## What the exercise asks
Below are records; reply with nothing but the number of lines in them that contain "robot".

[Recorded information]

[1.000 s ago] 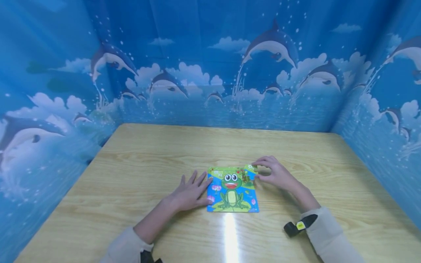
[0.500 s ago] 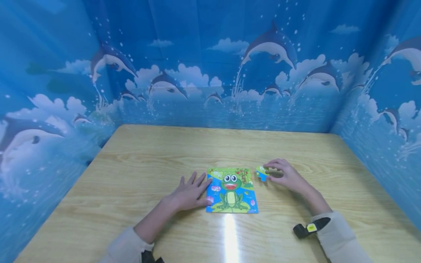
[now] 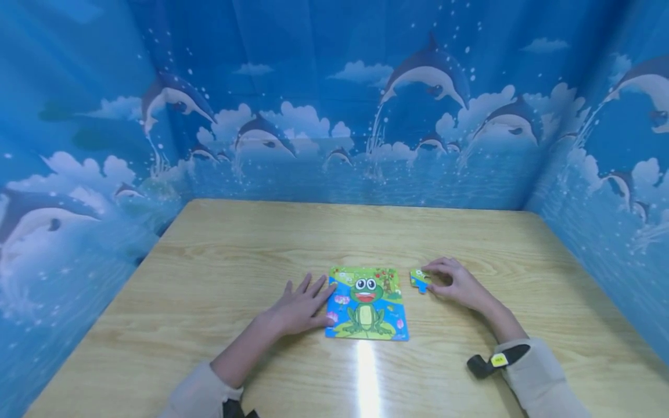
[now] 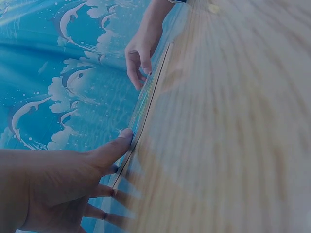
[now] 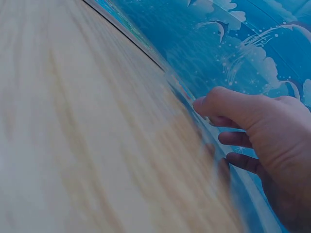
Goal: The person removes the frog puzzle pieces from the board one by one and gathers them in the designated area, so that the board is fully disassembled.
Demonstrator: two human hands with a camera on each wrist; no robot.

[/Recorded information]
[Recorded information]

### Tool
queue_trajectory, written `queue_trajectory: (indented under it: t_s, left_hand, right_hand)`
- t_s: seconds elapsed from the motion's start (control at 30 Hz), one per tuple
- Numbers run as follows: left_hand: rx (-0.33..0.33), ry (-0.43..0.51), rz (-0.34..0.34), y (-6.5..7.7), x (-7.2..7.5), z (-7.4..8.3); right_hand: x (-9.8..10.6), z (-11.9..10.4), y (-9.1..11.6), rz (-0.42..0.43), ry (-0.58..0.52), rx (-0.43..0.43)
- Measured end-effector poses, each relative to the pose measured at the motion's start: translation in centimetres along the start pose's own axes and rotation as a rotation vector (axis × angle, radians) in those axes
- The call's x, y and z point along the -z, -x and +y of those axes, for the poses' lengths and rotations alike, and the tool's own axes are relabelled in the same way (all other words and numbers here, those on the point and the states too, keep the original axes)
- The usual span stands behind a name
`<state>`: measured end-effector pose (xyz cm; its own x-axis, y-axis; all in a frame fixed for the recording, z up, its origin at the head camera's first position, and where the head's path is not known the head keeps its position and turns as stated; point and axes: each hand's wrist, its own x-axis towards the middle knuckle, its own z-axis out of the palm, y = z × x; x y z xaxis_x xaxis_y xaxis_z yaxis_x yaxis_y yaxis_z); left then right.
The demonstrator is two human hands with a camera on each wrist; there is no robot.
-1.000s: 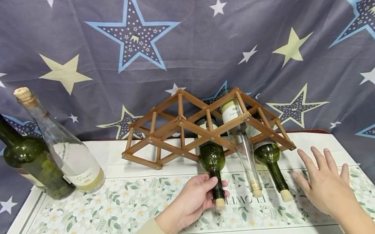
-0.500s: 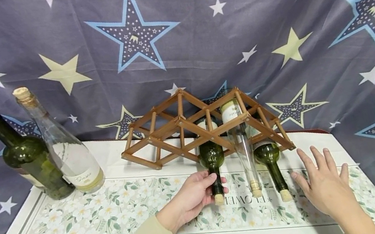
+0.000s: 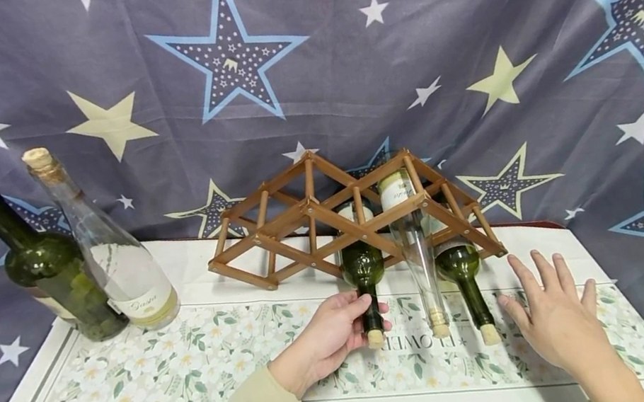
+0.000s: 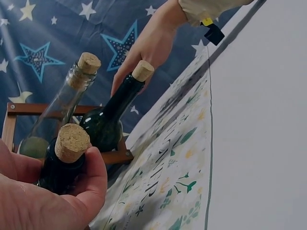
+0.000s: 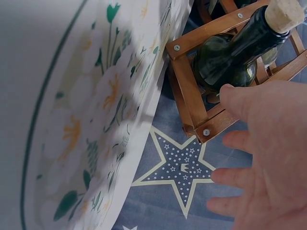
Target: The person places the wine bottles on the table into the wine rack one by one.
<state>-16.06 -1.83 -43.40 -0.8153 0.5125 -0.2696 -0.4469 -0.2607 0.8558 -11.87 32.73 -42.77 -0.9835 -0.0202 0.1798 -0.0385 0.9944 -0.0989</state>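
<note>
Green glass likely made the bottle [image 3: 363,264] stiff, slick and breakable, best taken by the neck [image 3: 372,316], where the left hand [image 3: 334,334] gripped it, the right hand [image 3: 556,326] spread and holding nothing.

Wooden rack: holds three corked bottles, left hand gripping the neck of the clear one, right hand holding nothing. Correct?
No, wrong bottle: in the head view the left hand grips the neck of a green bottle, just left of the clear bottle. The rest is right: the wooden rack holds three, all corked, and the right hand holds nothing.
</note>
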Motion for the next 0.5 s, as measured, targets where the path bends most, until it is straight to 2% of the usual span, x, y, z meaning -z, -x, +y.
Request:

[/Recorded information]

## Exercise answer
2